Nothing may be dropped. Retype the whole listing exactly.

■ Provided material
╔══

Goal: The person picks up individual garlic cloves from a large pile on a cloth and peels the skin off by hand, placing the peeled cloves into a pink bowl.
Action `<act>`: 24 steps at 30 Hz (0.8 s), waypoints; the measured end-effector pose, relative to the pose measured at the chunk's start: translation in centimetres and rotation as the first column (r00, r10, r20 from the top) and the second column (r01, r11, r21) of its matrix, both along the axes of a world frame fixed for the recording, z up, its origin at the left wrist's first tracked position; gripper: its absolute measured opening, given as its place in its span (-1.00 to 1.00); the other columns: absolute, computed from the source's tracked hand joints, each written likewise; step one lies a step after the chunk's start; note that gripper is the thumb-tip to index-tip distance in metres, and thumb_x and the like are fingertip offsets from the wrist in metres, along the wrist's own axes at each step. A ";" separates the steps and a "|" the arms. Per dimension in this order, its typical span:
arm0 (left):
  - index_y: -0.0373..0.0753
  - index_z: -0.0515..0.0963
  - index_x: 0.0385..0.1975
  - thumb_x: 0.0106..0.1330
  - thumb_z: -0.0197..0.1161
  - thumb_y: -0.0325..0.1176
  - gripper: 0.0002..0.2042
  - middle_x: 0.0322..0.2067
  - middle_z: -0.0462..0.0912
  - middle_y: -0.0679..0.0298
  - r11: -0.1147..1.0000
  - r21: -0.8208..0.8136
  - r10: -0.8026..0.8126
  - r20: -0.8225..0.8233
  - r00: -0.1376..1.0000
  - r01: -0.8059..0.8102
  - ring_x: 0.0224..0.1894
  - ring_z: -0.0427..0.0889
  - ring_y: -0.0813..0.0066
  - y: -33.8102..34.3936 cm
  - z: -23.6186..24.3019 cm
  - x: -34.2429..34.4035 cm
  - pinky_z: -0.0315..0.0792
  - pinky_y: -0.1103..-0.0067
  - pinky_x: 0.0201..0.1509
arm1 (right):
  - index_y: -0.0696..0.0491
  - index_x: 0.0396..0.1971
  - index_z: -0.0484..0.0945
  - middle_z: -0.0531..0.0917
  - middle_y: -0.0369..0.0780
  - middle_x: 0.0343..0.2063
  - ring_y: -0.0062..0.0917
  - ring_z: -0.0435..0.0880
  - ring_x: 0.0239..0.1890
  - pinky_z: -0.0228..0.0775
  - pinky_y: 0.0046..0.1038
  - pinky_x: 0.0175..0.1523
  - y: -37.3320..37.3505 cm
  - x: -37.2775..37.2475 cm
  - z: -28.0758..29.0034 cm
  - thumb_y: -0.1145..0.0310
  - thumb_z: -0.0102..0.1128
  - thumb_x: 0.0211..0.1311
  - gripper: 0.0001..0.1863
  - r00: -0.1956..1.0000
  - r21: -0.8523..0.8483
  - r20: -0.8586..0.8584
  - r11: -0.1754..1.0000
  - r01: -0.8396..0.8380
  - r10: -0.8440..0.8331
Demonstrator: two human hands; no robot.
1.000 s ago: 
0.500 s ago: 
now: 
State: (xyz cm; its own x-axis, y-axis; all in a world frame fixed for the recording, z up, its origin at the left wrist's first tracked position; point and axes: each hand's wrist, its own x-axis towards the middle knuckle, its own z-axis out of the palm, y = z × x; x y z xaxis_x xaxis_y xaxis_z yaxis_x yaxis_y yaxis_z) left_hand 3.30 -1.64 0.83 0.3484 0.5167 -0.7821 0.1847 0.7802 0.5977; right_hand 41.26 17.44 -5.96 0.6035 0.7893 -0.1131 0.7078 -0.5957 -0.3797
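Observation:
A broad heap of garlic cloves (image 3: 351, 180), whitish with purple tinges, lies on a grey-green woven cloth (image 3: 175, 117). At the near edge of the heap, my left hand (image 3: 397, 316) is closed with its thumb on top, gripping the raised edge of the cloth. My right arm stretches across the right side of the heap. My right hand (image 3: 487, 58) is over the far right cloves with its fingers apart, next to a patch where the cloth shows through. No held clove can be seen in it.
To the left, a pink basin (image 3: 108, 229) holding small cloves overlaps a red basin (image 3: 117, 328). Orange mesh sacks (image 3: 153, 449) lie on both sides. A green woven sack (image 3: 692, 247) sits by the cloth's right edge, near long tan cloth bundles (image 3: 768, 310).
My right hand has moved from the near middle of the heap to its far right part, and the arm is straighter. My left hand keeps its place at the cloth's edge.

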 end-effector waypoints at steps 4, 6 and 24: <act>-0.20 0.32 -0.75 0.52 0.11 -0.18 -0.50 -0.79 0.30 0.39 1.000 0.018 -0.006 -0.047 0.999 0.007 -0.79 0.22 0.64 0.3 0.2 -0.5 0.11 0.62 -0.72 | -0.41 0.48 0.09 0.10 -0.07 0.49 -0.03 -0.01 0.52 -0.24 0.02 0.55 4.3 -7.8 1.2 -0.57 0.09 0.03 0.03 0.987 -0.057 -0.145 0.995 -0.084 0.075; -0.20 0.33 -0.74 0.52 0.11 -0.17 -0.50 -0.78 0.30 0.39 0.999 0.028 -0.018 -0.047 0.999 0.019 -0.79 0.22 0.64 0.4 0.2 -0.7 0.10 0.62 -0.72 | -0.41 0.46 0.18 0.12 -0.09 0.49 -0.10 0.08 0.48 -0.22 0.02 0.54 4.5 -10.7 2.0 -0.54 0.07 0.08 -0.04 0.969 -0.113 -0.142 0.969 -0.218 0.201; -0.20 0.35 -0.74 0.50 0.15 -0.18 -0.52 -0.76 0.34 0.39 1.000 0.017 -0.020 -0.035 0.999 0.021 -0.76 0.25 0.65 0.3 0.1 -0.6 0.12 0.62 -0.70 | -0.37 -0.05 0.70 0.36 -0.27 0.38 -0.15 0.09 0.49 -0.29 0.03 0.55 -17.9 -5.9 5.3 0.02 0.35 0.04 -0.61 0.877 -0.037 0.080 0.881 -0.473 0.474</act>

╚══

■ Written answer
Goal: The person picks up individual garlic cloves from a large pile on a cloth and peels the skin off by hand, placing the peeled cloves into a pink bowl.
Action `<act>`: 24 steps at 30 Hz (0.8 s), waypoints; the measured end-effector pose, relative to the pose measured at the chunk's start: translation in centimetres and rotation as the first column (r00, r10, r20 from the top) and the second column (r01, r11, r21) of its matrix, both along the axes of a world frame fixed for the recording, z up, its origin at the left wrist's first tracked position; gripper: its absolute measured opening, given as its place in its span (-1.00 to 1.00); the other columns: absolute, computed from the source's tracked hand joints, each written likewise; step one lies a step after the chunk's start; note that gripper is the thumb-tip to index-tip distance in metres, and thumb_x and the like are fingertip offsets from the wrist in metres, along the wrist's own axes at each step. A ";" separates the steps and a "|" the arms. Per dimension in this order, its typical span:
arm0 (left):
  - index_y: -0.0373..0.0753
  - index_z: -0.0515..0.0963
  - index_x: 0.0385..0.1975
  - thumb_x: 0.0106..0.1330
  - thumb_z: -0.0197..0.1161
  - thumb_y: -0.0325..0.1176
  - gripper: 0.0002..0.2042
  - middle_x: 0.0322..0.2067
  - middle_z: -0.0462..0.0912
  - middle_y: -0.0679..0.0298
  - r11: -0.1147..1.0000
  - r21: -0.8208..0.8136
  - r10: -0.8026..0.8126
  - r20: -0.8225..0.8233
  - r00: -0.1376..1.0000
  - r01: -0.8059..0.8102
  - ring_x: 0.0224..0.1894
  - ring_z: -0.0427..0.0889
  - ring_y: -0.0813..0.0066
  - y: -33.8102..34.3936 cm
  - z: -23.6186..24.3019 cm
  - x: -34.2429..34.4035 cm
  - pinky_z: -0.0315..0.0792
  - pinky_y: -0.1103..-0.0067
  - pinky_x: 0.0201..0.1509
arm1 (right):
  - index_y: -0.0696..0.0491
  - index_x: 0.0396..0.1971
  - index_z: -0.0484..0.0945
  - middle_z: -0.0531..0.0917
  - middle_y: -0.0369..0.0780
  - middle_x: 0.0343..0.2063
  - ring_y: -0.0062..0.0917
  - ring_z: -0.0435..0.0880
  - ring_x: 0.0239..0.1890
  - pinky_z: -0.0228..0.0775
  - pinky_y: 0.0046..0.1038
  - pinky_x: 0.0175..0.1523
  - y: -37.3320..37.3505 cm
  - x: -37.2775..37.2475 cm
  - z: -28.0758..29.0034 cm
  - thumb_y: -0.1145..0.0310
  - thumb_z: -0.0102..0.1128
  - thumb_x: 0.0211..0.1311
  - gripper: 0.0001..0.1863
  - r00: -0.1956..1.0000
  - r21: -0.8523..0.8483
  - r20: -0.8586..0.8584
  - r11: -0.1754..1.0000
  - r01: -0.8396..0.8380
  - r10: -0.8440..0.8331
Demonstrator: two human hands; no robot.
1.000 s ago: 
0.500 s ago: 
now: 
State: (xyz cm; its own x-axis, y-axis; all in a world frame fixed for the recording, z up, its origin at the left wrist's first tracked position; point and axes: each hand's wrist, its own x-axis towards the middle knuckle, its own z-axis out of the palm, y = z × x; x y z xaxis_x xaxis_y xaxis_z yaxis_x yaxis_y yaxis_z) left_hand 3.30 -1.64 0.83 0.3484 0.5167 -0.7821 0.1847 0.7802 0.5977; right_hand 41.26 17.44 -5.96 0.6035 0.7893 -0.1131 0.7078 -0.5957 -0.3797
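Observation:
A broad heap of garlic cloves (image 3: 351, 180), whitish with purple tinges, lies on a grey-green woven cloth (image 3: 175, 117). At the near edge of the heap, my left hand (image 3: 397, 316) is closed with its thumb on top, gripping the raised edge of the cloth. My right arm stretches across the right side of the heap. My right hand (image 3: 487, 58) is over the far right cloves with its fingers apart, next to a patch where the cloth shows through. No held clove can be seen in it.
To the left, a pink basin (image 3: 108, 229) holding small cloves overlaps a red basin (image 3: 117, 328). Orange mesh sacks (image 3: 153, 449) lie on both sides. A green woven sack (image 3: 692, 247) sits by the cloth's right edge, near long tan cloth bundles (image 3: 768, 310).
My right hand has moved from the near middle of the heap to its far right part, and the arm is straighter. My left hand keeps its place at the cloth's edge.
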
 end-effector waypoints at steps 4, 6 and 24: <act>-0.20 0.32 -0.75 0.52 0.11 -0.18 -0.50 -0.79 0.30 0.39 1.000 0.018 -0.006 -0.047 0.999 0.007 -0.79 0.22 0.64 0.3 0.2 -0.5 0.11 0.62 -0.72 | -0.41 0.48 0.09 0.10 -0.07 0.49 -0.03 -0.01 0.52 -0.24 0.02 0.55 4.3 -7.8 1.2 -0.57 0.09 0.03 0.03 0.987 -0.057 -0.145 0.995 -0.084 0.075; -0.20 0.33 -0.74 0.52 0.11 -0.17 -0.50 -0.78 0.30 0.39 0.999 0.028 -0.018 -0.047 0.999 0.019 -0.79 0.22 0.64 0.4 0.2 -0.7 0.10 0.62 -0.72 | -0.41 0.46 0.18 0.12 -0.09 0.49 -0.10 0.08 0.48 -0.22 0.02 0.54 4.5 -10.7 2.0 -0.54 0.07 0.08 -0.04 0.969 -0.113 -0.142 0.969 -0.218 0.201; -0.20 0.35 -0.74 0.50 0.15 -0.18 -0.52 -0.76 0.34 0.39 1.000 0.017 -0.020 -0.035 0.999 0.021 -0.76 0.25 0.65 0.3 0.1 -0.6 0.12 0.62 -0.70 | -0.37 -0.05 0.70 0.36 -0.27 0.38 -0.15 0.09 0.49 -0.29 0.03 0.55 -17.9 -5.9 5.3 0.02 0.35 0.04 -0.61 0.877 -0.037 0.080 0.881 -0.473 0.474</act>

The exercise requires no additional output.